The value obtained at each step is the correlation, but the 'lag' is computed starting with one signal all the way over to the left and the other overlapping by only one sample. You slide the second signal all the way over until it's only overlapping the other end by a sample. Hence the number of values returned by the correlation is related to the length of both the original signals, and relating any given point in the correlation output, such as the max value, to the arrangement of the two signals that produced it requires you to do a calculation involving those lengths. The xcorr function makes this easier by outputting the lags variable, which tracks the alignment of the two signals. People may also talk about this as an offset so watch out for that.
I have two sensors seperated by some distance which receive a signal from a source. The signal in its pure form is a sine wave at a frequency of 17kHz. I want to estimate the TDOA between the two sensors. I am using crosscorrelation and below is my code
x1; % signal as recieved by sensor1
x2; % signal as recieved by sensor2
len = length(x1);
nfft = 2^nextpow2(2*len-1);
X1 = fft(x1);
X2 = fft(x2);
X = X1.*conj(X2);
m = ifft(X);
r = [m(end-len+1) m(1:len)];
[a,i] = max(r);
td = i - length(r)/2;
I am filtering my signals x1 and x2 by removing all frequencies below 17kHz.
I am having two problems with the above code:
1. With the sensors and source at the same place, I am getting different values of 'td' at each time. I am not sure what is wrong. Is it because of the noise? If so can anyone please provide a solution? I have read many papers and went through other questions on stackoverflow so please answer with code along with theory instead of just stating the theory.

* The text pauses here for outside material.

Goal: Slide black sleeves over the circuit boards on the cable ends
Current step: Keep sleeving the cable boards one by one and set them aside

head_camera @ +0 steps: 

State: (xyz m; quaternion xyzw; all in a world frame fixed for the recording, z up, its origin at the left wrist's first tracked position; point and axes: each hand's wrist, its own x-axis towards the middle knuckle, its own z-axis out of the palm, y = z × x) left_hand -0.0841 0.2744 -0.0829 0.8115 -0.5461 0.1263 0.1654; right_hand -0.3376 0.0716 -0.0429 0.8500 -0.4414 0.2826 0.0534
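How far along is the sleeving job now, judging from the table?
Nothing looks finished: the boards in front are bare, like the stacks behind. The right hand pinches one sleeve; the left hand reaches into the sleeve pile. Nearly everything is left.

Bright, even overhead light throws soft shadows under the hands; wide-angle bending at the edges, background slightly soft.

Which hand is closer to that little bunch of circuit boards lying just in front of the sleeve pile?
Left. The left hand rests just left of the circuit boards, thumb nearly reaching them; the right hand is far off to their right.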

2. The value of 'td' is sometimes not matching with the delay as calculated using xcorr. What am i doing wrong? Below is my code for td using xcorr
[xc,lags] = xcorr(x1,x2);
[m,i] = max(xc);
td = lags(i);
One problem you might have is the fact that you only use a single frequency. At f = 17 kHz, and an estimated speed-of-sound v = 340 m/s (I assume you use ultra-sound), the wavelength is lambda = v / f = 2 cm. This means that your length measurement has an unambiguity range of 2 cm (sorry, cannot find a good link, google yourself). This means that you already need to know your distance to better than 2 cm, before you can use the result of your measurement to refine the distance.
Think of it in another way: when taking the cross-correlation between two perfect sines, the result should be a 'comb' of peaks with spacing equal to the wavelength. If they overlap perfectly, and you displace one signal by one wavelength, they still overlap perfectly. This means that you first have to know which of these peaks is the right one, otherwise a different peak can be the highest every time purely by random noise. Did you make a plot of the calculated cross-correlation before trying to blindly find the maximum?
This problem is the same as in interferometry, where it is easy to measure small distance variations with a resolution smaller than a wavelength by measuring phase differences, but you have no idea about the absolute distance, since you do not know the absolute phase.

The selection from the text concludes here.